Pope Francis invoked four Americans in his historic speech to Congress on Thursday. Two are instantly recognizable: Abraham Lincoln and the Rev. Martin Luther King, Jr. The others — Dorothy Day and Thomas Merton — were Roman Catholic activists and ardent pacifists but lesser known, until the papal mentions sent many listeners on a Google search.
Thomas Merton
Merton, a French-born Trappist monk and arguably the most influential Catholic writer of the last century, converted to Catholicism after a stormy start in life. His parents were artists, and both died before Merton grew to adulthood.
In his most famous book, the autobiographical “The Seven Storey Mountain,” Merton describes a wild and indulgent youth that involved excessive drinking and womanizing.
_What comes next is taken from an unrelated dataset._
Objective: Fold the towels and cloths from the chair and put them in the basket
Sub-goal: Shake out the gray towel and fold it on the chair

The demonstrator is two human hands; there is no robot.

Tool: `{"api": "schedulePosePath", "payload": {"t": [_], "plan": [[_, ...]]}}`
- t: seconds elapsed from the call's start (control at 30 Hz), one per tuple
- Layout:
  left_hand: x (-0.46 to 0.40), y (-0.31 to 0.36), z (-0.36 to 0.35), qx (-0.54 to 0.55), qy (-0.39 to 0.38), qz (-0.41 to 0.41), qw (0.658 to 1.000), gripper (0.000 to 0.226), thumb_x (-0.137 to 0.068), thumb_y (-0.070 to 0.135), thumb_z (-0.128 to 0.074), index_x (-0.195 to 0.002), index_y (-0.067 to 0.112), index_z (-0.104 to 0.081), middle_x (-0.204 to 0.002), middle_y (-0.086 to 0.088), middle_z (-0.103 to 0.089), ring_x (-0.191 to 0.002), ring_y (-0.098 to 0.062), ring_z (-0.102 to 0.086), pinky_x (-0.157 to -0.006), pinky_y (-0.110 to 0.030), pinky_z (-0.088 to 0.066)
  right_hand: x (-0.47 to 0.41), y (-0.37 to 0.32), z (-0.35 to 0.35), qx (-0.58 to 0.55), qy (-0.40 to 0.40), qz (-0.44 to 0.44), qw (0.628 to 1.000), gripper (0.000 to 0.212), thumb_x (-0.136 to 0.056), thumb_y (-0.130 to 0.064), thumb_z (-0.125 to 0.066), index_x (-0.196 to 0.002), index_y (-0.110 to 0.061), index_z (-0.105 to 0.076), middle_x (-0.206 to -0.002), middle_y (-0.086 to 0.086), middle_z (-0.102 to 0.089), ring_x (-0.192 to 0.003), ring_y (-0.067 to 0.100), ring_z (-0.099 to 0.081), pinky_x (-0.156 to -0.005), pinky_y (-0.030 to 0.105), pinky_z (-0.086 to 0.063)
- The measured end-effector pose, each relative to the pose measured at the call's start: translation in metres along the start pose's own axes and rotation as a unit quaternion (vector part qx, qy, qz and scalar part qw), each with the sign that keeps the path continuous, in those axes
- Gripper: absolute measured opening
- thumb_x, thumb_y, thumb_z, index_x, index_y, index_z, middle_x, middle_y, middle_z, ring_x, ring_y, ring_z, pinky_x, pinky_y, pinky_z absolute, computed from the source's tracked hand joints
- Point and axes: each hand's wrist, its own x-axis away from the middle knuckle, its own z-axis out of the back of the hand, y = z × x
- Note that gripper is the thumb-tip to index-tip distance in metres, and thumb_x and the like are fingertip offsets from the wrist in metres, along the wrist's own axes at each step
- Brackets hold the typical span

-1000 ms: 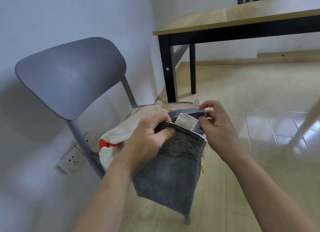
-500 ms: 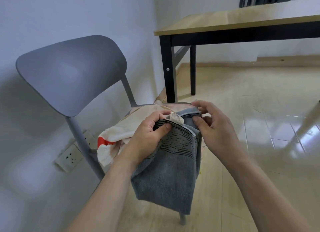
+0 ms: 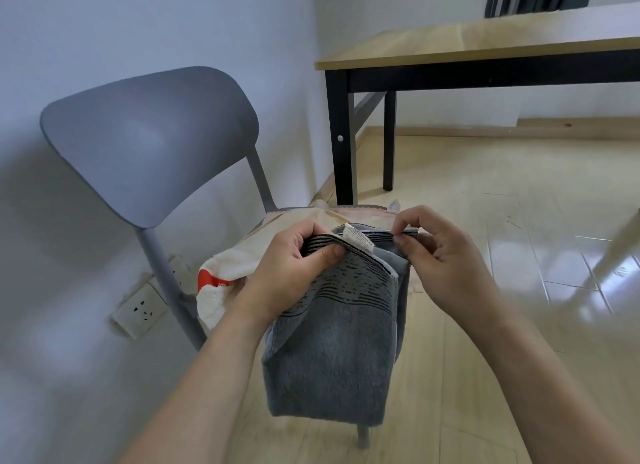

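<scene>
Grey towel [image 3: 332, 352]: hung low in the centre of the frame, already doubled over, its striped top edge held up between both hands so the layers could drop straight and line up for the next fold.
Left hand [image 3: 294, 266]: just left of centre, fingers [image 3: 330, 252] and thumb clenched round the towel's upper left corner, bunching the striped band to keep the layers together.
Right hand [image 3: 440, 259]: just right of centre, thumb and forefinger pinching the upper right corner, the other fingers loosely curled; the light pinch looked like a way to match the edges.
Care label [image 3: 358, 238]: stuck up from the top edge between the two hands.
Cream cloth [image 3: 225, 276]: with a red patch, lay heaped on the seat behind the left hand, apparently waiting its turn.
Pink cloth [image 3: 349, 211]: only an edge showed beyond the hands.
Chair [image 3: 149, 141]: grey, at the left, backed to the wall by a socket [image 3: 140, 309].
Table [image 3: 450, 48]: upper right, well apart.
Basket: not in view.
</scene>
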Motion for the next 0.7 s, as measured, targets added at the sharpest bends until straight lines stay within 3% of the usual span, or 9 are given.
{"api": "schedulePosePath", "payload": {"t": [0.1, 0.17, 0.27, 0.33, 0.4, 0.57, 0.7], "plan": [[0.001, 0.003, 0.000, 0.026, 0.001, 0.004, 1.000, 0.016, -0.086, 0.019, -0.068, -0.090, 0.003, -0.064, -0.070, 0.016, -0.062, -0.068, 0.003, -0.058, -0.064, -0.013, -0.049, 0.001, 0.000, 0.001, 0.069, -0.007, 0.057, 0.996, 0.032, -0.089, 0.005, -0.047, -0.075, -0.023, -0.055, -0.079, -0.002, -0.052, -0.066, 0.003, -0.044, -0.059, 0.010, -0.033], [0.002, 0.004, 0.001, 0.041, 0.011, 0.013, 0.999, 0.006, -0.087, 0.020, -0.067, -0.089, 0.015, -0.066, -0.073, 0.015, -0.065, -0.072, 0.001, -0.061, -0.066, -0.015, -0.051, 0.002, 0.000, 0.004, 0.077, -0.024, 0.050, 0.995, 0.026, -0.083, -0.003, -0.041, -0.072, -0.020, -0.058, -0.085, -0.008, -0.056, -0.078, 0.007, -0.051, -0.067, 0.015, -0.038], [0.001, 0.002, 0.000, 0.052, 0.031, 0.024, 0.998, 0.005, -0.087, 0.021, -0.067, -0.092, 0.021, -0.067, -0.082, 0.010, -0.070, -0.079, -0.005, -0.065, -0.070, -0.019, -0.054, 0.008, -0.008, 0.009, 0.047, -0.091, 0.018, 0.995, 0.026, -0.084, -0.029, -0.044, -0.087, -0.020, -0.069, -0.094, -0.010, -0.057, -0.088, 0.009, -0.055, -0.072, 0.020, -0.045], [0.001, 0.002, -0.001, 0.058, 0.039, 0.028, 0.997, 0.007, -0.088, 0.020, -0.067, -0.095, 0.017, -0.066, -0.088, 0.001, -0.071, -0.083, -0.011, -0.067, -0.073, -0.024, -0.056, 0.010, -0.011, 0.011, 0.068, -0.127, 0.024, 0.989, 0.037, -0.078, -0.054, -0.054, -0.098, -0.027, -0.067, -0.101, -0.013, -0.052, -0.090, 0.004, -0.054, -0.075, 0.013, -0.043], [0.001, 0.003, -0.003, 0.067, 0.045, 0.031, 0.996, 0.006, -0.089, 0.017, -0.066, -0.094, 0.014, -0.065, -0.088, -0.003, -0.071, -0.082, -0.012, -0.067, -0.070, -0.024, -0.056, 0.009, -0.008, 0.009, 0.117, -0.127, 0.039, 0.984, 0.046, -0.068, -0.064, -0.065, -0.101, -0.031, -0.062, -0.104, -0.017, -0.047, -0.092, -0.002, -0.051, -0.078, 0.007, -0.040], [0.001, 0.007, -0.005, 0.051, 0.041, 0.012, 0.998, 0.007, -0.087, 0.016, -0.068, -0.084, 0.019, -0.062, -0.081, 0.003, -0.068, -0.078, -0.010, -0.065, -0.067, -0.022, -0.054, 0.005, -0.004, 0.002, 0.169, -0.048, 0.087, 0.981, 0.012, -0.083, -0.024, -0.072, -0.090, -0.019, -0.064, -0.095, -0.015, -0.050, -0.082, -0.007, -0.049, -0.074, 0.005, -0.036], [0.004, 0.012, 0.001, -0.008, 0.019, -0.022, 1.000, 0.013, -0.085, 0.019, -0.070, -0.077, 0.020, -0.059, -0.068, 0.014, -0.063, -0.066, -0.002, -0.058, -0.060, -0.018, -0.048, 0.000, -0.012, 0.005, 0.168, -0.053, 0.064, 0.982, 0.015, -0.086, -0.018, -0.068, -0.081, -0.025, -0.056, -0.086, -0.018, -0.051, -0.078, -0.006, -0.049, -0.066, 0.005, -0.034]]}}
He even fathered an illegitimate child.
“I labored to enslave myself in the bonds of my own intolerable disgust,” he wrote.
Searching for meaning in his life, Merton boarded a train in December 1941 that took him from New York to the Trappist abbey in Gethsemani, Kentucky, where he immersed himself in the Catholic Church.
Merton was later hailed as the conscience of pacifists. He was a strong supporter of the civil rights movement, which he called “certainly the greatest example of Christian faith in action in the social history of the United States.” He and King were very much engaged in each other’s work, said Mark Meade, assistant director of the Thomas Merton Center in Louisville.
In the last years of his life, Merton spent time exploring Eastern religions, especially Zen Buddhism. He visited India, met with the Dalai Lama and studied similarities between Buddhism and Christianity. The Dalai Lama, Meade said, praised Merton by saying he had a deeper understanding of Buddhism than any other Christian he’d known.
Merton stirred controversy with his beliefs among Catholics, certainly, but also among Christians at large who saw his social activism as ill-fitting for a monk. People angered by Merton’s stance against the Vietnam War burned his books not far from the Kentucky abbey.
“Merton challenged people on the left and the right,” Meade said. “It’s evident that (the Pope and Merton) care about the same sort of themes. In some ways it makes a lot of sense the Pope mentioned him. But we didn’t see it coming.”
Merton died in Bangkok in 1968, the victim of an accidental electrocution. Thursday marked a redemption of sorts when the Pope called him a “thinker who challenged certitudes of his time and opened new horizons for souls and for the church.”
Dororthy Day
Before Dorothy Day became a devout Catholic — the sort who’s being considered for canonization and was given a shout out by Pope Francis in his address to Congress — she was, in some people’s views, far from saintly.
She was a radical journalist, an activist who was branded a communist and socialist. She was a free-wheeling woman who had affairs. She drank, she smoked and, get this, she had an abortion. Later, she gave birth to a child out of wedlock.
“We know all of that because she told us herself,” says Paul Elie, who wrote about Day — and others, including Merton — in “The Life You Save May Be Your Own: An American Pilgrimage.”
What’s made her controversial, while being considered for sainthood, is not these matters but rather her position as a pacifist and anarchist who opposed all war and called out bishops who failed to do the same, says Elie, a senior fellow in Georgetown University’s Berkley Center for Religion, Peace & World Affairs. During the Cold War, most notably, she spoke out against American militarism, “in the name of Catholicism,” while criticizing bishops who backed America’s policies.
“She was a faithful daughter of the church but had no hesitation condemning things she thought were wrong in the Catholic world,” says Elie, who is covering the Pope’s visit to the U.S. for Vanity Fair.
Day converted to Catholicism in the late 1920s and died in 1980 at age 83. She was the co-founder of the Catholic Worker Movement, a staunchly pacifist movement that works on behalf of the poor and homeless. And it’s who she became that Pope Francis chose to honor.
“Her social activism, her passion for justice and for the cause of the oppressed, were inspired by the Gospel, her faith, and the example of saints,” the Pope said.